北朝鮮で禁煙法が制定 その背景とは?
知っておきたいデータや情報をひもとく「input」。今回は、ひと味違った視点から北朝鮮の今を分析する“NKウォッチ”、「北朝鮮で新たに制定された法律」について。日本テレビ国際部の森本隼裕記者に聞いた。
今月は世界中がアメリカの大統領選挙の行方に注目していたと思いますが、そのさなか、実は北朝鮮でこんな法律ができていたのです。
それが、こちら。「北朝鮮禁煙法」というものです。
――文字通り「たばこを吸ってはダメ」という法律でしょうか?
そうです。北朝鮮メディアによると、11月4日に北朝鮮の国会にあたる最高人民会議の常任委員会が開かれ、「禁煙法」が採択されました。劇場や映画館など公共の場所や医療施設、教育機関など禁煙しないといけない場所を定めていて、守らなかった場合には罰則もあるということです。
――そもそもどうしてこんな法律ができたのですか?
北朝鮮は、男性の「喫煙率」が非常に高い国なのです。WHO=世界保健機関が去年報告したデータによると、15歳以上の男性の46.1%、ほぼ2人に1人がたばこを吸っていることになります。これに対し、日本の男性は29.3%なので、北朝鮮の喫煙率がいかに高いかがわかると思います。
北朝鮮では、たばこは嗜好品にとどまらず、役人に賄賂として渡すのが慣例化しているとされ、「社会の潤滑油」として生活に浸透してきたとみられます。
その北朝鮮でも、実は2005年に「たばこ統制法」をつくって以来、たびたび禁煙キャンペーンを展開してきました。このように国営メディアが禁煙を特集することもあります。とくに今年は、新型コロナウイルスの世界的流行を受け、「喫煙者は重症化する危険性が高い」といった報道で警鐘を鳴らすなど、さらに本腰を入れている印象です。
――まさに国を挙げて、禁煙に取り組もうとしているわけですね。
その禁煙をめぐっては、こちらの人物の動向が注目されています。こちらの映像をご覧ください。
――金正恩委員長ですね。
2020年3月に朝鮮中央テレビで放映された記録映画で、農場や大学などを視察した様子が映っているのですが、手に持っているもの、わかりますか?
――指に挟んでいるのは、たばこですね。
そうです。映像では、このあとも大学の校舎内や体育館など、ところ構わず、火のついたたばこを持つ金委員長の姿が登場しました。実は、金委員長はかなりのヘビースモーカーとみられています。国営メディアが禁煙キャンペーンを行っていながら、最高指導者が堂々とたばこを吸うという正反対の様子が報道され、韓国メディアなどは北朝鮮が「禁煙の雰囲気づくり」に失敗してきたと指摘しています。

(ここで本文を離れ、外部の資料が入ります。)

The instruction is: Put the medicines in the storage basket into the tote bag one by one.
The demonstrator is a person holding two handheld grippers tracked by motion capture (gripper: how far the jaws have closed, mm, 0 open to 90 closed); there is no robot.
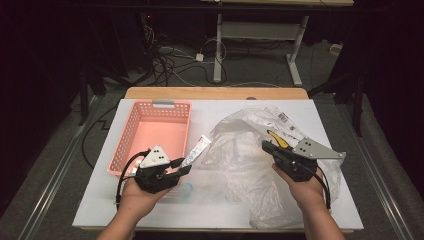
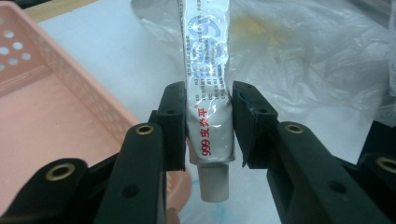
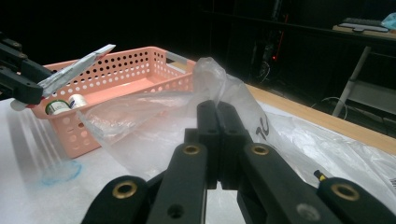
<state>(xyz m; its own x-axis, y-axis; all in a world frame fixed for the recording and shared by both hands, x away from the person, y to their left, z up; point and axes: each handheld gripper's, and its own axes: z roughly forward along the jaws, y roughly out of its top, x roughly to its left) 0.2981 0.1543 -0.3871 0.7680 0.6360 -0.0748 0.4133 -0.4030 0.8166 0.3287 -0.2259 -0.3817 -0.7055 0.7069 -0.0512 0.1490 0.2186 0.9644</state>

――今回の法律制定で雰囲気に変化は出るのでしょうか?
今回の動きは、金正恩体制のもと“正常な国家”になっていると内外にアピールする政策の一つともみられています。改めて禁煙の統制強化をはかり法律を作ったわけですから、当分は国営メディアが金委員長のたばこを持った姿を報じることはないのかもしれません。